(no title)
lprubin | 3 years ago
I've always wondered what's going on from a technical side. Is it some sort of "signal delay adjustment protocol" that instead of speeding up and distorting the speech of the speaker like happens on video calls, these call center tech companies have chosen to just drop an entire second from the conversation? Or is it some other glitch?
antsar|3 years ago
I guess "due to COVID", companies "just can't control" the quality of the microphone their support staff are using.
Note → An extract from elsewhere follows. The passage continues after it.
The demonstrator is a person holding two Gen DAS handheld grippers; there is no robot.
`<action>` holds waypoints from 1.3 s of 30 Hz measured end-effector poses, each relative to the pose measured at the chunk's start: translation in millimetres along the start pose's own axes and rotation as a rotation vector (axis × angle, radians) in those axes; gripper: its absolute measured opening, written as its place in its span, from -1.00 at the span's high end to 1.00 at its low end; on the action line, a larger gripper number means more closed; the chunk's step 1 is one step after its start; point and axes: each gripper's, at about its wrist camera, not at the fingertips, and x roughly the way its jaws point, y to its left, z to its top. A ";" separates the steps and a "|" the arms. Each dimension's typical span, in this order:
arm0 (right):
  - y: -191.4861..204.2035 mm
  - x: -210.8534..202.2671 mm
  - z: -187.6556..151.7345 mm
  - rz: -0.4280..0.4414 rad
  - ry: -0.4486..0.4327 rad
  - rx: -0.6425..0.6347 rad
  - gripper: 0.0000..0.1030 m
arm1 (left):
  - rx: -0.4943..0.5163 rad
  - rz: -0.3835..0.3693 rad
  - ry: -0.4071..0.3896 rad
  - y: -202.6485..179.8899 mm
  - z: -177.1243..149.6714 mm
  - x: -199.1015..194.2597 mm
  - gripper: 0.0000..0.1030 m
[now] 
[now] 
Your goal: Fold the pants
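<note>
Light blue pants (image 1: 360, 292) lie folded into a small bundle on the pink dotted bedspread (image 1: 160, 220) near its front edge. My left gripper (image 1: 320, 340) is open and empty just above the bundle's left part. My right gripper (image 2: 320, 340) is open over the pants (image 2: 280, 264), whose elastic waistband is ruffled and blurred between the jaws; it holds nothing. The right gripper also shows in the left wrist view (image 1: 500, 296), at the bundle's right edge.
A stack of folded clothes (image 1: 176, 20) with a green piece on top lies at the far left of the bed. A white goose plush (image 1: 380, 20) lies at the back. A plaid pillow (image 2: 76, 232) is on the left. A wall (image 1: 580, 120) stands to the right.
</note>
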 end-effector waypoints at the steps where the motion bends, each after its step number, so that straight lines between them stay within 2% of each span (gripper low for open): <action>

Surely this has nothing to do with the side effects: it's impossible to make a usable recording of the call (to hold them accountable), I'm frustrated with the experience (and less likely to consume their support resources in the future), and maybe I'll even give up now (saving them money on a product exchange, credit, or whatever I'm calling about).
See also: long holds with noisy corpaganda instead of music, keeping you on the phone while we "fill some things in", "oops the system is loading", and so on.
Its not like these are unsolvable problems. But, money. And regulatory capture.
slfnflctd|3 years ago
When I worked in call centers, a lot of us would toggle that mute very frequently while conversing with co-workers. Sometimes to help each other out, but mostly to complain about or make fun of callers. Quite a bit of jaded cynicism in that scene.
mhb|3 years ago
jimmygrapes|3 years ago
Feels like phone latency is getting longer and longer as we move to VoIP for everything and I hate it.